## What the task asks
Please keep to the lines below from the one with "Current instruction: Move" through the one with "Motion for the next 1", and restate them word for word, ends included.

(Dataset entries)
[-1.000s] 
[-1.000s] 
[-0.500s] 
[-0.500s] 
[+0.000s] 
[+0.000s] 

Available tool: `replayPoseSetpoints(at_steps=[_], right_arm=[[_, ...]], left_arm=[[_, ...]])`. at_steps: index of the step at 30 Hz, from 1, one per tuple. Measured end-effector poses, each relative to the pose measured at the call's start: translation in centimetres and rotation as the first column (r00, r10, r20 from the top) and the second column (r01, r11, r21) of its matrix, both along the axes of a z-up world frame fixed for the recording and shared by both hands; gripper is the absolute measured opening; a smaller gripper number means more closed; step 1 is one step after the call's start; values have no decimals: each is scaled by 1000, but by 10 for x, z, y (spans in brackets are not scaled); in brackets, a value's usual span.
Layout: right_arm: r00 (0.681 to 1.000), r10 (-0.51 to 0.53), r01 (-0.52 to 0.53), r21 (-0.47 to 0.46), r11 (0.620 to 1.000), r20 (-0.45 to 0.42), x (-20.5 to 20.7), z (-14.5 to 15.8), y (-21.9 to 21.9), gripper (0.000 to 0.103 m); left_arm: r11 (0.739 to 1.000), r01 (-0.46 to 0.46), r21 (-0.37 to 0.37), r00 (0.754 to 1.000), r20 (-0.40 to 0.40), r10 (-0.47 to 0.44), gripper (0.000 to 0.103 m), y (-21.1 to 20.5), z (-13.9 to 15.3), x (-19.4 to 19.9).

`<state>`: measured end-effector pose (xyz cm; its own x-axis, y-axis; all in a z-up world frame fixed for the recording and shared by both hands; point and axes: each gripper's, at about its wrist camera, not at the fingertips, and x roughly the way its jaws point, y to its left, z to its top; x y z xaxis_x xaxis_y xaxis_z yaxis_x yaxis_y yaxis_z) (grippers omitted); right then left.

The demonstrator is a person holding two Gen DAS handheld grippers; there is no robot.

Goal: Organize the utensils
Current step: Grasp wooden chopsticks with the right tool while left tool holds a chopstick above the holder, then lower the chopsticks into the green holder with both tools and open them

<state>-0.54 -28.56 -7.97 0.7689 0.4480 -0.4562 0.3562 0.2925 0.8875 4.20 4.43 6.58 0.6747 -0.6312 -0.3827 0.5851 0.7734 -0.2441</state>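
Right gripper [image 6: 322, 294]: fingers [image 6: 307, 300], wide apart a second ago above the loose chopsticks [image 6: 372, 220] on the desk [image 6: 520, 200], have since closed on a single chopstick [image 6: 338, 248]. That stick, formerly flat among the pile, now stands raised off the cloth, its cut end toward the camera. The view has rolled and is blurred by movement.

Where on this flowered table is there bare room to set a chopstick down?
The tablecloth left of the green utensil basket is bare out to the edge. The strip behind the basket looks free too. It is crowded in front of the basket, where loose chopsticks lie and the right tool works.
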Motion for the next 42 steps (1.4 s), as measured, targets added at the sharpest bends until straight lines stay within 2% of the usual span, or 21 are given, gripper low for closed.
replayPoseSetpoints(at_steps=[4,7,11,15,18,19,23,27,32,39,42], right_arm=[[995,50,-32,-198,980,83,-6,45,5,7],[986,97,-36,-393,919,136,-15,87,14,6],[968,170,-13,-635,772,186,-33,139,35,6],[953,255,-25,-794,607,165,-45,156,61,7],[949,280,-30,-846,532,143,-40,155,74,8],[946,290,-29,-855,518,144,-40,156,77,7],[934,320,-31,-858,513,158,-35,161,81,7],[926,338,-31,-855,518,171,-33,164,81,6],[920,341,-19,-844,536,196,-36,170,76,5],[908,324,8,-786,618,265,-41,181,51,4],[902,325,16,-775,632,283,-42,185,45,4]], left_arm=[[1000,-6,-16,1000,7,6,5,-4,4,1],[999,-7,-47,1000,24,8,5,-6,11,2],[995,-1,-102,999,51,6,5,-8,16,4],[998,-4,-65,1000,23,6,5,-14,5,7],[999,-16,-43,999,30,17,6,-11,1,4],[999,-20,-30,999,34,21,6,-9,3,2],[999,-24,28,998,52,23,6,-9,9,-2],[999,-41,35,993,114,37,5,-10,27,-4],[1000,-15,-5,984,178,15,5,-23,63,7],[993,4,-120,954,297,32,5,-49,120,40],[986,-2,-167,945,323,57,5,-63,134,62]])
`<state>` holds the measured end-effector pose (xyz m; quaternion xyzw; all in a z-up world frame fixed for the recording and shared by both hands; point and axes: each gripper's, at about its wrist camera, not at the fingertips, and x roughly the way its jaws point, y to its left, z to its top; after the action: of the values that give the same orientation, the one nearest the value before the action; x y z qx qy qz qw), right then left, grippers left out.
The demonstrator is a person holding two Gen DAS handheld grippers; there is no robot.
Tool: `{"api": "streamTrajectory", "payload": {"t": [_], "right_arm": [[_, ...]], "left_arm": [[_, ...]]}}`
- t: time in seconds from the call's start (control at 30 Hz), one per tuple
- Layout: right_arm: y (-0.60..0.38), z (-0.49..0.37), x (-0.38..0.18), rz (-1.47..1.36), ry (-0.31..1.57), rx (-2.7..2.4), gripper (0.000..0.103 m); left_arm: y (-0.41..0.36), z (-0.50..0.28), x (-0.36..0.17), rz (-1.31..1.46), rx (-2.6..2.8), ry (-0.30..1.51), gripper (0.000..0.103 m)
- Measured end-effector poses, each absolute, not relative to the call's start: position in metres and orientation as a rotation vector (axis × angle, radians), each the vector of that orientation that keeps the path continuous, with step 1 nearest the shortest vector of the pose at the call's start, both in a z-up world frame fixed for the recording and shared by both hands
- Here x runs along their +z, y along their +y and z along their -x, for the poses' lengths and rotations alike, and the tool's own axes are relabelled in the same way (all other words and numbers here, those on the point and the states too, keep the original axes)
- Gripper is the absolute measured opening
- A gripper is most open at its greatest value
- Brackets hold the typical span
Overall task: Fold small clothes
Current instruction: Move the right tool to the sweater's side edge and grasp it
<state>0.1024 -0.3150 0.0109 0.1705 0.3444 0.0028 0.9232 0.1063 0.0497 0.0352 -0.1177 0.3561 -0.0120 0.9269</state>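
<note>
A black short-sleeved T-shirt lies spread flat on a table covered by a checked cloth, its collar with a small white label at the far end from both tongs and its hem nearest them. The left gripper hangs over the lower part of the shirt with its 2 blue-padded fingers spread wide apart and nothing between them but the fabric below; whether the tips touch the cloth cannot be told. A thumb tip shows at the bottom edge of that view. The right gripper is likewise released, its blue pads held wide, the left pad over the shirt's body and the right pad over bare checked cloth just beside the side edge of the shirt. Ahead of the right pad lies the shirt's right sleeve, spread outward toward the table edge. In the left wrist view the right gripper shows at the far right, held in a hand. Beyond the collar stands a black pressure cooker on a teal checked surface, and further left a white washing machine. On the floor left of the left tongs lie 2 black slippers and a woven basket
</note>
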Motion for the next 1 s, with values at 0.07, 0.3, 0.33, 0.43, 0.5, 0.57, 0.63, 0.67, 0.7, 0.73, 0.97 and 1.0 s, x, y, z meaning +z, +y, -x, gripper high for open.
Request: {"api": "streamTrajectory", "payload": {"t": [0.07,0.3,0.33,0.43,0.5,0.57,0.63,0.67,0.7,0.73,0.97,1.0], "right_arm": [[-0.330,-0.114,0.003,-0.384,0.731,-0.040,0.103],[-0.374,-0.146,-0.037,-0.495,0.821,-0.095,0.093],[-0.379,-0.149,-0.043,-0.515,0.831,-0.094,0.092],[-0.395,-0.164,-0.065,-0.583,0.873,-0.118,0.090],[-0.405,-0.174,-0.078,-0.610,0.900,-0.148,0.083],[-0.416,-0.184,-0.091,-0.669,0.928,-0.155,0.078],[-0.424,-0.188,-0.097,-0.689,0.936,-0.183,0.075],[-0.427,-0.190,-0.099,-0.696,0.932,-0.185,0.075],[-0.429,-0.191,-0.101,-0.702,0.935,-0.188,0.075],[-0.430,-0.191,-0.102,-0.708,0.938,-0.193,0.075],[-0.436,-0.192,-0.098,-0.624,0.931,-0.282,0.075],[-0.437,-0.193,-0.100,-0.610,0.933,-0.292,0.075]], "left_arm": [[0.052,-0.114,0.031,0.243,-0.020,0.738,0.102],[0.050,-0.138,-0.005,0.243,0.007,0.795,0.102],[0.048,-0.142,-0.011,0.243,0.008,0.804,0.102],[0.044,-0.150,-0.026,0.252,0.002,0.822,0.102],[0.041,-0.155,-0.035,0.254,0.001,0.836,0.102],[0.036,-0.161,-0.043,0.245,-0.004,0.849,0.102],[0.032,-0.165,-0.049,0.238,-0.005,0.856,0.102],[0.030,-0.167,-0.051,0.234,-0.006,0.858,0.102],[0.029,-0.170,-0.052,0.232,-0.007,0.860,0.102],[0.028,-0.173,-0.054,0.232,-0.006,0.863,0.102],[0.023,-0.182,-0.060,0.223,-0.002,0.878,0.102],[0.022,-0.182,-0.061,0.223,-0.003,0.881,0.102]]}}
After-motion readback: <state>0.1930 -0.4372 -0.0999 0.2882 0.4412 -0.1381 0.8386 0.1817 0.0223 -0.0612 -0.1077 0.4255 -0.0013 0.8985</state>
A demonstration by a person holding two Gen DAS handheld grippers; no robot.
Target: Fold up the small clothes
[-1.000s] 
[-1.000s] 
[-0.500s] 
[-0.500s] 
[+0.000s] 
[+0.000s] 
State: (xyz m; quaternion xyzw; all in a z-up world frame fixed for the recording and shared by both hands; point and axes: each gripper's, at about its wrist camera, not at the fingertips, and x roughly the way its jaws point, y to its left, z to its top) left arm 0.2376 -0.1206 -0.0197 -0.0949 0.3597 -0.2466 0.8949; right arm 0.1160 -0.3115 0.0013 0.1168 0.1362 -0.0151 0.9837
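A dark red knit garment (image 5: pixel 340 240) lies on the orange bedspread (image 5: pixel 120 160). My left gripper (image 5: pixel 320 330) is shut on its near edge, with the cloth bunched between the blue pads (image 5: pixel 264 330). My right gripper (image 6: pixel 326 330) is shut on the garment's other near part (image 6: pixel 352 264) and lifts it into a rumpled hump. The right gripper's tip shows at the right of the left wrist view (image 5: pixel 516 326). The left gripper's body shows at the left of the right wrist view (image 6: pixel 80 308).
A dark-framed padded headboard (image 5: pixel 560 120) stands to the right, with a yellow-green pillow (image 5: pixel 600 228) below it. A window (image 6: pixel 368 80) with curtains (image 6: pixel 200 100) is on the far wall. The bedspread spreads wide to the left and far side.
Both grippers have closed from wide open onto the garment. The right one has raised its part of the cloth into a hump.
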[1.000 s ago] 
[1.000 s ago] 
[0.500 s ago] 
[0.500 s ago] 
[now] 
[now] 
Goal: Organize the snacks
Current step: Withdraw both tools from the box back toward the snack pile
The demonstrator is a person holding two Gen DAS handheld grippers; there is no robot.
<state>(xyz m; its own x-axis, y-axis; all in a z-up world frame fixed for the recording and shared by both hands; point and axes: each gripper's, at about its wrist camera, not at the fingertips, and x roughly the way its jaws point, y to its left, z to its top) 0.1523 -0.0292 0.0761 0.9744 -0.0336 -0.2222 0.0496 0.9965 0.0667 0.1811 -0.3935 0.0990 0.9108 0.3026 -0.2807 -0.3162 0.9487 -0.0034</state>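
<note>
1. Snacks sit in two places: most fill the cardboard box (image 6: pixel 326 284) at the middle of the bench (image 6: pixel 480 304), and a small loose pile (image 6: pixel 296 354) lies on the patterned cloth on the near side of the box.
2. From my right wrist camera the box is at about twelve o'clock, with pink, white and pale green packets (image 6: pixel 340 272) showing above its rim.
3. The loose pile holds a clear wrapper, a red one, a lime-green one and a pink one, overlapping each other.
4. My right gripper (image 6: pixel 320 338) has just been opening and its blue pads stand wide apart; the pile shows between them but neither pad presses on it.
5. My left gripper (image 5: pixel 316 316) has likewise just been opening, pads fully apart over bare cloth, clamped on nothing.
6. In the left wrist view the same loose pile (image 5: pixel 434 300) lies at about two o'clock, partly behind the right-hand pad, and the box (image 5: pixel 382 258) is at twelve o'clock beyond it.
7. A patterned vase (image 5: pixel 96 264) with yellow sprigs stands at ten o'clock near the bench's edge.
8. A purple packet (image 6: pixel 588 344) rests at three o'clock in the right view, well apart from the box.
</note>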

## Completed exercise
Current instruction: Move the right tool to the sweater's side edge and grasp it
<state>0.1024 -0.3150 0.0109 0.1705 0.3444 0.0028 0.9232 0.1063 0.0497 0.0352 -0.1177 0.3561 -0.0120 0.9269</state>
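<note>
A black short-sleeved T-shirt lies spread flat on a table covered by a checked cloth, its collar with a small white label at the far end from both tongs and its hem nearest them. The left gripper hangs over the lower part of the shirt with its 2 blue-padded fingers spread wide apart and nothing between them but the fabric below; whether the tips touch the cloth cannot be told. A thumb tip shows at the bottom edge of that view. The right gripper is likewise released, its blue pads held wide, the left pad over the shirt's body and the right pad over bare checked cloth just beside the side edge of the shirt. Ahead of the right pad lies the shirt's right sleeve, spread outward toward the table edge. In the left wrist view the right gripper shows at the far right, held in a hand. Beyond the collar stands a black pressure cooker on a teal checked surface, and further left a white washing machine. On the floor left of the left tongs lie 2 black slippers and a woven basket
</note>
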Motion for the next 1 s, with values at 0.07, 0.3, 0.33, 0.43, 0.5, 0.57, 0.63, 0.67, 0.7, 0.73, 0.97 and 1.0 s, x, y, z meaning +z, +y, -x, gripper high for open.

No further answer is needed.